The Australia Institute examined how individuals investing in the Australian Stock Exchange (ASX), either directly or through a super fund, can screen out companies closely involved with fossil fuels with a business model dominated by fossil fuels without compromising financial returns or increasing risk. A diversified portfolio of at least 15 to 20 companies that excludes any or all of the fossil fuel companies below can earn risk-adjusted returns on par with the market if held over the business cycle for seven years or more.

Figure 2: ASX 200 companies with fossil fuel exposure: suggested investor attitude

Figure 2: ASX 200 companies with fossil fuel exposure: suggested investor attitude

In order to undertake this analysis the Australia institute first categorised companies on the ASX 200 by their level of fossil fuel exposure (Figure 1). They then selected 21 ‘Tier 1’ and ‘Tier 2’ companies with a business model dominated by fossil fuels and removed them from the ASX 200. Aperio Group then constructed an ‘optimised’ a portfolio based on the remaining shares in the ASX 200, and ran a simulation of investment performance over a 10-year period, comparing the screened portfolio to one consisting of all companies listed on the ASX 200. The results show that screening out fossil fuel extraction and downstream industries can have negligible impact on financial performance.

Figure 3: Historical simulation: fossil free portfolio, optimised to minimise tracking error

Figure 3: Historical simulation: fossil free portfolio, optimised to minimise tracking error

The results simply illustrate a well-established result from a substantial body of theoretical and empirical literature: ethical screening doesn’t need to impact returns.

Switching to a better bank

Many of us have bank accounts and mortgages with one of the big four Australian banks (Westpack Commonwealth, NAB or ANZ). Since 2008, the big four have together loaned close to $19 billion to fossil fuel projects such as coal mines, coal-fired power stations, coal ports, gas plants and gas export facilities. This includes projects threatening ecosystems such as the Great Barrier Reef and NSW’s Leard State Forest. Without the involvement of the big four banks, these projects would be far less likely to go ahead. The interactive map on the Market Forces websites sets out in detail the loans the big four Australian banks have made to fossil fuel projects.

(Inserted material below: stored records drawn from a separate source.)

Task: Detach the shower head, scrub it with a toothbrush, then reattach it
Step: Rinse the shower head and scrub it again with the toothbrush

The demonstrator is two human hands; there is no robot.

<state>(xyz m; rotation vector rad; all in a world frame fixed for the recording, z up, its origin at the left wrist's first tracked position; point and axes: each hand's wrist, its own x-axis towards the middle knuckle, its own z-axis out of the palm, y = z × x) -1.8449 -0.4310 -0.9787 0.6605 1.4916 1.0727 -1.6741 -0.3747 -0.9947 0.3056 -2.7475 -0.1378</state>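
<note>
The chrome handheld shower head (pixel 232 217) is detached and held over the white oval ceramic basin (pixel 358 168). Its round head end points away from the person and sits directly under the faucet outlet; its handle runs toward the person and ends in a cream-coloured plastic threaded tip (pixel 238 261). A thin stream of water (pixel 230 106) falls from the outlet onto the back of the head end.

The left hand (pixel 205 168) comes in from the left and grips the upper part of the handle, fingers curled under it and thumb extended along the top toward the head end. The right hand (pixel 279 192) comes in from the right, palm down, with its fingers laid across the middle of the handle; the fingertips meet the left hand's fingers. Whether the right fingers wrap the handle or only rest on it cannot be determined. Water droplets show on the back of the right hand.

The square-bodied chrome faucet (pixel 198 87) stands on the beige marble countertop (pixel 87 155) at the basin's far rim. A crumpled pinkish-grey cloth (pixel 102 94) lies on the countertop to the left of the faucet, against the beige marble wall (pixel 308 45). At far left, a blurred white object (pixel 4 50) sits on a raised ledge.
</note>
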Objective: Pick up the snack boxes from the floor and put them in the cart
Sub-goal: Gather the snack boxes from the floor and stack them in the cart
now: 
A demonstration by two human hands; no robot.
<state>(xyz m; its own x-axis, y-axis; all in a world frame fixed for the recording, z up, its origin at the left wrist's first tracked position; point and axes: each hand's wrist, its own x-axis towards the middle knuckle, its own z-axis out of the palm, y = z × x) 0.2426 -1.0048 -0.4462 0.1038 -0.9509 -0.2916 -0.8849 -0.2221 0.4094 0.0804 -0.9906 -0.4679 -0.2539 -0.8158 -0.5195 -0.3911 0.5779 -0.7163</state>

There are many alternative banks, credit unions and building societies that have publicly stated that they are not involved with financing fossil fuel projects.  A full list of banks can be found on the Market Forces website and a ‘How to Switch Banks and Make it Count‘ guide can also be downloaded.

Superannuation and Managed Funds

There are a growing number of super funds and managed funds that offer products with either certain fossil fuel sectors screened out (e.g. brown coal, thermal coal, oil sands) or no fossil fuel exposure. Some examples include:

  • Australian Ethical Investment (Superannuation and Smaller Companies Trust)
  • Hunter Hall (Deep Green Trust)
  • Ethcial Investment Advisors (Mid-Cap Separately Managed Account)
  • Perpetual (Wholesale Ethical SRI fund)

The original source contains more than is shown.